Diamond Offshore Drilling has filed for Chapter 11 bankruptcy protection, becoming the second major victim of the oil market crash so far, after Whiting Petroleum filed earlier this month.

With a debt pile of $2.6 billion, according to the Financial Times, Diamond Drilling said the move was motivated by the unprecedented oil price crash, saying in its filing that conditions in the oil industry had "worsened precipitously in recent months."
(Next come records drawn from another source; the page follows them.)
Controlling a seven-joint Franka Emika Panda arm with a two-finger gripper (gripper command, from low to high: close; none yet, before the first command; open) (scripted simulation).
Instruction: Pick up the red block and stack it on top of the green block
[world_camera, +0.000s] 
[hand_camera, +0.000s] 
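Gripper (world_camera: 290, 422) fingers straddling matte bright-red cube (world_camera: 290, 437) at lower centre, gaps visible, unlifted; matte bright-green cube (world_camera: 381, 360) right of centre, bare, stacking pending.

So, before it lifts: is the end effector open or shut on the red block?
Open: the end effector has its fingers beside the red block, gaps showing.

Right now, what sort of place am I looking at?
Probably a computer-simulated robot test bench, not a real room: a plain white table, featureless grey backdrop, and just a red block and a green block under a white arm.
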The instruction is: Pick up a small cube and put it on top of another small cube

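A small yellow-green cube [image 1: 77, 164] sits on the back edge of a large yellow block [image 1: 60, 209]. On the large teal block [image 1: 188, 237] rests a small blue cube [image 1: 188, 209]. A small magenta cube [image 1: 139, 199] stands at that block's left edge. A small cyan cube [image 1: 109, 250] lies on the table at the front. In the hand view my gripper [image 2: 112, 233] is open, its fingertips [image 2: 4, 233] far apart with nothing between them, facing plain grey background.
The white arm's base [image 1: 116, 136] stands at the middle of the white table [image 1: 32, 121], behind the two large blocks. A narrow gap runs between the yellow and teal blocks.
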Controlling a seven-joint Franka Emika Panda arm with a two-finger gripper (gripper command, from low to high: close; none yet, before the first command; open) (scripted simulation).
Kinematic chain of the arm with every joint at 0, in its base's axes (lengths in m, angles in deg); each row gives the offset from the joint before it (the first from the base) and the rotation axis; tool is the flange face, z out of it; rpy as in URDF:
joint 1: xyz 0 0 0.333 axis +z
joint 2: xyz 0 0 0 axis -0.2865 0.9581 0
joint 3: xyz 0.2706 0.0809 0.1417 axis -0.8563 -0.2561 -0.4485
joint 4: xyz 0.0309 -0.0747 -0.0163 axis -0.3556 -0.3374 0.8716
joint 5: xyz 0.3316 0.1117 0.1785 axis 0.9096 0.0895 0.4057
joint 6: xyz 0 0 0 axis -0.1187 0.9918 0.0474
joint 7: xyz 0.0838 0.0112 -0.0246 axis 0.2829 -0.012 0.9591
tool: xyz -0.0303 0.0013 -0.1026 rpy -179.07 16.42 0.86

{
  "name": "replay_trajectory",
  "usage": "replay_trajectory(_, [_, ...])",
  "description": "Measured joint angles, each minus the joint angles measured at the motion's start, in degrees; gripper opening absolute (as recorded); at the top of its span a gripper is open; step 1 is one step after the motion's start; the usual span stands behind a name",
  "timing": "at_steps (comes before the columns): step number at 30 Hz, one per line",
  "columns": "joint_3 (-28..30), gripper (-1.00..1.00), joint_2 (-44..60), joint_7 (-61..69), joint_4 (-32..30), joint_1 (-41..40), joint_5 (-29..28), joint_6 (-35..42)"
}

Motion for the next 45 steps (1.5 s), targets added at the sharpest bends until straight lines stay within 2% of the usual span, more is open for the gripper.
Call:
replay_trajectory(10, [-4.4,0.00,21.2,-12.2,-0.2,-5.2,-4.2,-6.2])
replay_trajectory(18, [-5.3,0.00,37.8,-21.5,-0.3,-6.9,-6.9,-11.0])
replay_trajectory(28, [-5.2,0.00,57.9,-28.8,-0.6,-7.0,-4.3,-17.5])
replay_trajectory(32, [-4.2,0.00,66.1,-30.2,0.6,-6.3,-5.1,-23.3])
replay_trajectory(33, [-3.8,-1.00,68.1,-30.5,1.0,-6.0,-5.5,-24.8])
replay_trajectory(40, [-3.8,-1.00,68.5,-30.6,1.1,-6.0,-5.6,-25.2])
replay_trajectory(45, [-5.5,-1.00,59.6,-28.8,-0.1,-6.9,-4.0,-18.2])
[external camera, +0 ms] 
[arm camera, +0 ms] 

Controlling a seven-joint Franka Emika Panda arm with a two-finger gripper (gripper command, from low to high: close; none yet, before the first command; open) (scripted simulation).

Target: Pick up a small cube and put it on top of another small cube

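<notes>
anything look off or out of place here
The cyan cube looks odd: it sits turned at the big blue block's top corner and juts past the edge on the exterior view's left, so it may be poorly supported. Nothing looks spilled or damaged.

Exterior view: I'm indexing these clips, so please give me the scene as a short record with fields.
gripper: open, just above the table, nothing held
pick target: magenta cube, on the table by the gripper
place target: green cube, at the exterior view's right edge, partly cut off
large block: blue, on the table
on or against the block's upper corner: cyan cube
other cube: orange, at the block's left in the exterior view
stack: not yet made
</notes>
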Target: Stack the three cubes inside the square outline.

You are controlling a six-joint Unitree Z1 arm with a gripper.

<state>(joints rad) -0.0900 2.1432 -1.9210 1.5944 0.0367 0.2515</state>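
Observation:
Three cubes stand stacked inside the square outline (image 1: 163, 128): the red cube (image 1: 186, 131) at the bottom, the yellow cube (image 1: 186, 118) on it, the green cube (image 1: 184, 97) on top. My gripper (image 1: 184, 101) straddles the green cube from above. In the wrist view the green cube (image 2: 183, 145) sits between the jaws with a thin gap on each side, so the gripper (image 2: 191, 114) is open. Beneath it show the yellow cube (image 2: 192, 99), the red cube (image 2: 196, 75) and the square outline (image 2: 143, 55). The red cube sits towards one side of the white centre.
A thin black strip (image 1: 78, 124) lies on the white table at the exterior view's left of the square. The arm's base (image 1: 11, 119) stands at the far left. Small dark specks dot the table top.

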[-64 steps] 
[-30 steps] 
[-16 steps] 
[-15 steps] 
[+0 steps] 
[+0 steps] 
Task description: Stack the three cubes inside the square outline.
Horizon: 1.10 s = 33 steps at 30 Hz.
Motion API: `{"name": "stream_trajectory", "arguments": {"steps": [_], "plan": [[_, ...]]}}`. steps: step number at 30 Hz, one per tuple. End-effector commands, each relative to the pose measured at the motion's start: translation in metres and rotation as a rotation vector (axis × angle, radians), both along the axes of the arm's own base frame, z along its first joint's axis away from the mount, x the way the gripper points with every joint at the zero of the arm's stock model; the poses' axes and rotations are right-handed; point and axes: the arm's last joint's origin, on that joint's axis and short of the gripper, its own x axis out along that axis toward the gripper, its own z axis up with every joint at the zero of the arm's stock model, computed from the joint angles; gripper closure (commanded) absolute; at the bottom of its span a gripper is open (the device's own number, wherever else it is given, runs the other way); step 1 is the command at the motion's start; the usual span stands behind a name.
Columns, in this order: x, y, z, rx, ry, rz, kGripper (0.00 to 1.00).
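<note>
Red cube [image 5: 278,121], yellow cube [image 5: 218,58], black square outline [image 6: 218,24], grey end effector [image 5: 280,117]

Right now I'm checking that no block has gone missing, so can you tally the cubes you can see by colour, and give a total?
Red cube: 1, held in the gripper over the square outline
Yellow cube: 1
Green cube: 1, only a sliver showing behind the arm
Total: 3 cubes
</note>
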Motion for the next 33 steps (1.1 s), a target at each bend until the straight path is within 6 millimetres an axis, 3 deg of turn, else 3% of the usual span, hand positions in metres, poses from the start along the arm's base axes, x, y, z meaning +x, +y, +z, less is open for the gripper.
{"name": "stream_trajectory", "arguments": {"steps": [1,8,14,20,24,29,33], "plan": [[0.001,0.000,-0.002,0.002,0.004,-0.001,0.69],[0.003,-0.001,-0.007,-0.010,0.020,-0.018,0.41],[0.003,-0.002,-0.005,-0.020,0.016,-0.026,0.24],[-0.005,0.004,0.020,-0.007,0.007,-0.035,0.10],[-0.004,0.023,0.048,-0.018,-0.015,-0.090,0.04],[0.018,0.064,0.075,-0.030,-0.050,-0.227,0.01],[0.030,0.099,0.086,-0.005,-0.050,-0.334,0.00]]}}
According to Bloomberg, at least seven oil companies in North America have gone under since the start of the year, all before WTI and other benchmarks turned negative for a day last week. This has motivated creditors to pout their demands for repayment from troubled oil players on hold to avoid ending up with assets worth pretty much nothing amid the oil demand devastation that the coronavirus pandemic wreaked on the world.

Diamond Drilling said it had tried borrowing more to stave off disaster as well as taking other steps to avoid bankruptcy but had failed. Bloomberg notes that Diamond Drilling is at a disadvantage to other drillers because it focuses on offshore drilling. Offshore drilling is a lot more expensive than onshore drilling, making the pain a lot deeper for companies focused on the former.

More bankruptcies are on the way, according to forecasters. Earlier this month, Rystad Energy warned that as many as 533 U.S. oil companies go bankrupt if oil stays at around $20 a barrel.

"$30 is already quite bad, but once you get to $20 or even $10, it's a complete nightmare," said Rystad's head of shale research, Artem Abramov. He added, "At $10, almost every US E&P company that has debt will have to file Chapter 11 or consider strategic opportunities."

The Motley Fool surveyed energy experts about which companies are the most likely to be next to file for bankruptcy, and Diamond Drilling was among them when the findings were published last Friday. The other three companies most at risk are Chesapeake Energy, Occidental Petroleum, and Callon Petroleum.